* **Work instructions**:
Where the listing below reaches the line containing "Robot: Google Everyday", start writing out lines exactly, and stop once the line containing "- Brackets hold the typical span" has been written.

* **Record excerpts**:
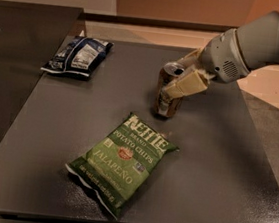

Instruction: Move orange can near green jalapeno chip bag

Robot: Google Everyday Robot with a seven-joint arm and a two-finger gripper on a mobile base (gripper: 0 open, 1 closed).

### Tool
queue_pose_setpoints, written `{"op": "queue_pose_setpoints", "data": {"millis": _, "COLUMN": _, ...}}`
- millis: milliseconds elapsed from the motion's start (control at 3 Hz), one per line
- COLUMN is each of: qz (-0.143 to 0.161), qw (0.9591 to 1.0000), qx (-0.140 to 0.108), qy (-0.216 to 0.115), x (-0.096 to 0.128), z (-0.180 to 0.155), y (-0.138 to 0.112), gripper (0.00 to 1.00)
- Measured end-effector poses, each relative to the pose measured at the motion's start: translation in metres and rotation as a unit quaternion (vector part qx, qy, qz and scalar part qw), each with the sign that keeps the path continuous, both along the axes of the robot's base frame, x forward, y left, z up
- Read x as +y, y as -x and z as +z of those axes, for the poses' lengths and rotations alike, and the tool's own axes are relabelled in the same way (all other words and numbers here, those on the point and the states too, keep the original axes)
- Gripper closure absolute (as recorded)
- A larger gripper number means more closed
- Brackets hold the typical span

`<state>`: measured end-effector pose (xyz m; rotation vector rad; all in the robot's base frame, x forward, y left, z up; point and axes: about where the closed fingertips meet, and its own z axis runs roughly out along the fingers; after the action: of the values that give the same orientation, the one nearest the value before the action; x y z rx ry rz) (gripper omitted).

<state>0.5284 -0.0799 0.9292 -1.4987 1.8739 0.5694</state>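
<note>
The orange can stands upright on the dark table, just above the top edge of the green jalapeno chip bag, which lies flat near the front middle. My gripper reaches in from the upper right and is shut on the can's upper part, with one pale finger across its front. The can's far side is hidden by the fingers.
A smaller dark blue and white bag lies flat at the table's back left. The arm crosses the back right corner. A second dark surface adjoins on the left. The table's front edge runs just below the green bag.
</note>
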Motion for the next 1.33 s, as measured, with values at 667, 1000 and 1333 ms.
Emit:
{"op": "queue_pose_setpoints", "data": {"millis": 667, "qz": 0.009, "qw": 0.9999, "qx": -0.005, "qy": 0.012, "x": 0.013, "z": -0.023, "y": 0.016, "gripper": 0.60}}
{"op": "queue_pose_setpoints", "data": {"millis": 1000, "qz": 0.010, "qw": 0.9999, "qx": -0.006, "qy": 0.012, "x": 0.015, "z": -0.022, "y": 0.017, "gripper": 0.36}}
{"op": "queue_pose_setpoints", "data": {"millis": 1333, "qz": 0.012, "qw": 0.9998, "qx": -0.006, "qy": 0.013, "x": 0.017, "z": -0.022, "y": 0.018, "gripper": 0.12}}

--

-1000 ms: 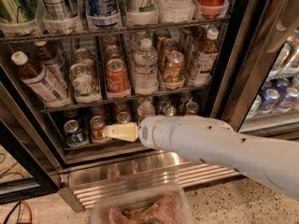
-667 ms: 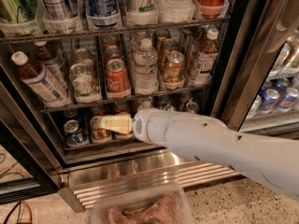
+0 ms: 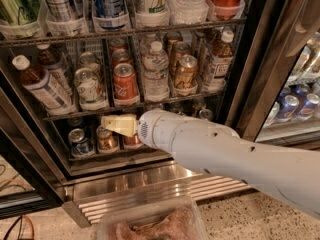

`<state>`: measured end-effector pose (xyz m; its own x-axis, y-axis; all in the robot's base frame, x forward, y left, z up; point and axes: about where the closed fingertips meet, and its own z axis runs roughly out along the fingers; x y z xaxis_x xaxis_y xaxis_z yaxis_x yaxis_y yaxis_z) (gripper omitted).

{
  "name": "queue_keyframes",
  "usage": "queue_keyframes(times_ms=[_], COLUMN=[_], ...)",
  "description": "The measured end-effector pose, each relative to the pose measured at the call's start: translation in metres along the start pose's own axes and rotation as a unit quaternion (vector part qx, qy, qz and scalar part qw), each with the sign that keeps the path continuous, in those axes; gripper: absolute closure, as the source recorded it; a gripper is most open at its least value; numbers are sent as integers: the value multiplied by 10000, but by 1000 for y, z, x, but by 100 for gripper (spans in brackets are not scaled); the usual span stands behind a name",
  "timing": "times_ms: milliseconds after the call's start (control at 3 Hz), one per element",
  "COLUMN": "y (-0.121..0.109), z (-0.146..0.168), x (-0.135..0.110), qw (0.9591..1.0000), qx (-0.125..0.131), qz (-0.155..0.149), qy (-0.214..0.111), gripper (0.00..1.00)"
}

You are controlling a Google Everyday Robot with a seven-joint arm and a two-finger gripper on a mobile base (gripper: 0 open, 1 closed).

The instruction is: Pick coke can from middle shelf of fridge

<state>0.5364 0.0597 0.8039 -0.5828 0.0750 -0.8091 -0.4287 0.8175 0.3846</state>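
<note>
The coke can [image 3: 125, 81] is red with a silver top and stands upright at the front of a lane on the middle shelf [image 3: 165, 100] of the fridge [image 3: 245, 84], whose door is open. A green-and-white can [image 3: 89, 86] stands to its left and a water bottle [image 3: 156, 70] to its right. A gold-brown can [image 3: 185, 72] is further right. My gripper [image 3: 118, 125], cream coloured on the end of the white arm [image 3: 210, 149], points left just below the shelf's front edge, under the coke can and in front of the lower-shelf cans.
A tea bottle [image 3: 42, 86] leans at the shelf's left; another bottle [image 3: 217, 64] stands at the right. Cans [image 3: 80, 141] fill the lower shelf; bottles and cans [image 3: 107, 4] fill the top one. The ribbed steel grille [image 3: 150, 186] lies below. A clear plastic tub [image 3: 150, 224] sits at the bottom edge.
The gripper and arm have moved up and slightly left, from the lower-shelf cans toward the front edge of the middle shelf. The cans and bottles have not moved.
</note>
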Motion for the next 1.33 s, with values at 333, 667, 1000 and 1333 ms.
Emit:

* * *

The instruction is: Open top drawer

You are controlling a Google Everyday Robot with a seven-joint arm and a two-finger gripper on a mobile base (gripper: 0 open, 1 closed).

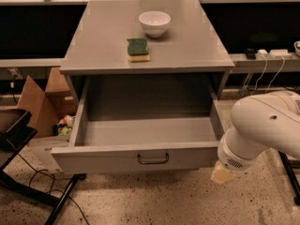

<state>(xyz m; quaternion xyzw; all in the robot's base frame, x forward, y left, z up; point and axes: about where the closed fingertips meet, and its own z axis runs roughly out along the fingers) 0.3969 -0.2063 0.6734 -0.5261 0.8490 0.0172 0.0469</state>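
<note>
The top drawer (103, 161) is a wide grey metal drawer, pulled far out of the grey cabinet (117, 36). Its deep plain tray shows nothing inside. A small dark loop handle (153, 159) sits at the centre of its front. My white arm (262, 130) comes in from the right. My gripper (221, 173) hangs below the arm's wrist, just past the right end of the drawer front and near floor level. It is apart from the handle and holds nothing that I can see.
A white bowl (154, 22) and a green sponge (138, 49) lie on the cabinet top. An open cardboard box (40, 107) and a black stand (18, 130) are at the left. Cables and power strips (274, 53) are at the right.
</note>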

* **Solution to the exercise**:
Robot: Google Everyday Robot with a seven-joint arm and a two-finger gripper on a mobile base (gripper: 0 open, 1 closed).

### Tool
queue_pose_setpoints, written `{"op": "queue_pose_setpoints", "data": {"millis": _, "COLUMN": _, ...}}`
- millis: milliseconds elapsed from the motion's start (control at 3 Hz), one per line
- COLUMN is each of: qz (-0.143 to 0.161), qw (0.9591 to 1.0000), qx (-0.140 to 0.108), qy (-0.216 to 0.115), x (-0.096 to 0.128), z (-0.180 to 0.155), y (-0.138 to 0.112), gripper (0.00 to 1.00)
- Measured end-effector poses, each relative to the pose measured at the motion's start: translation in metres and rotation as a unit quaternion (vector part qx, qy, qz and scalar part qw), each with the sign that keeps the path continuous, both along the axes of the robot's base frame, x forward, y left, z up
- Read x as +y, y as -x and z as +z of those axes, for the poses' lengths and rotations alike, and the tool's own axes are relabelled in the same way (all other words and numbers here, those on the point and the states too, keep the original axes)
- Gripper closure absolute (as recorded)
- A larger gripper number means more closed
- Brackets hold the typical span

What the exercise asked for is complete.